Selain terbit satu bulan sekali, Majalah At-Taqwa juga mempunyai dua tempat yang berbeda, yaitu di Jalan Lengkong Besar 90, Bandung untuk alamat administrasi, dan Jalan Pangeran Sumedang 39 untuk alamat redaksi. Namun, tidak disebutkan siapa saja redaksi yang mengelola majalah tersebut. Majalah itu hanya menampilkan dua nama pengarang yakni, E. Abdurrahman dan O. Qamaruddin, seperti pada halaman pertama di bagian atas.

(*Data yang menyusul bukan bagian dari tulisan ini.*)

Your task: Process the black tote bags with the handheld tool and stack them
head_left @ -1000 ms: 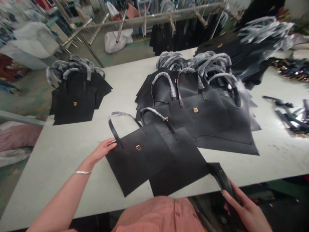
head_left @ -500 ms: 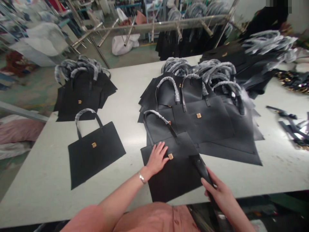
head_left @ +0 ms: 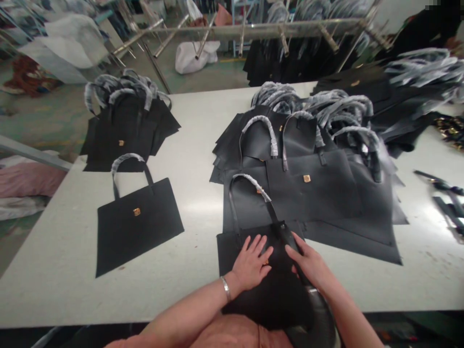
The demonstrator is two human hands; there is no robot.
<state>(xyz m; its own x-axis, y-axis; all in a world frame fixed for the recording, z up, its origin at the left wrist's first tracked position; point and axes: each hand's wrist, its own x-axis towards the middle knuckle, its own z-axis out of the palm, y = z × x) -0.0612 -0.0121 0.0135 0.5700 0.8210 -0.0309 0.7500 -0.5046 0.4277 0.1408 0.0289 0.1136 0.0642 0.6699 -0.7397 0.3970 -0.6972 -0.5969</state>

Pada edisi pertama 15 Desember 1936, majalah dibuka dengan perkenalan dari redaksi. Di situ dijelaskan bahwa sejak lama bidang tablig Persatuan Islam mempunyai keinginan untuk menerbitkan At-Taqwa. Lalu, dilanjutkan dengan artikel berjudul Hadiah yang berisi kajian washilah doa untuk orang yang sudah meninggal. Setelah itu ada juga artikel dengan judul, Srikandi Islam, Islam anoe Kapilih, bahkan isi khutbah Lebaran hingga laporan ringkas perjalanan dakwah mubalig Persatuan Islam Cabang Bandung.
Pada edisi selanjutnya, redaksi masih memuat tulisan-tulisan yang sama seputar masalah agama. Meski demikian terdapat perbedaan yang menampilkan soal jawab, terkait pertanyaan dari pembaca untuk dijawab oleh redaksi Majalah At-Taqwa. Seperti pertanyaan dari Cikalong mengenai salat witir. Lalu dari Lembang yang menanyakan soal kitab Bibel tentang balasan amal perbuatan. Bahkan pada nomor 2, 13 Januari 1937 redaksi memuat foto Sukarno disertai satu tulisan panjang tentang klarifikasi Sukarno akan mendirikan Cabang Ahmadiyah di Sulawesi, berdasarkan laporan dari surat kabar Pemandangan.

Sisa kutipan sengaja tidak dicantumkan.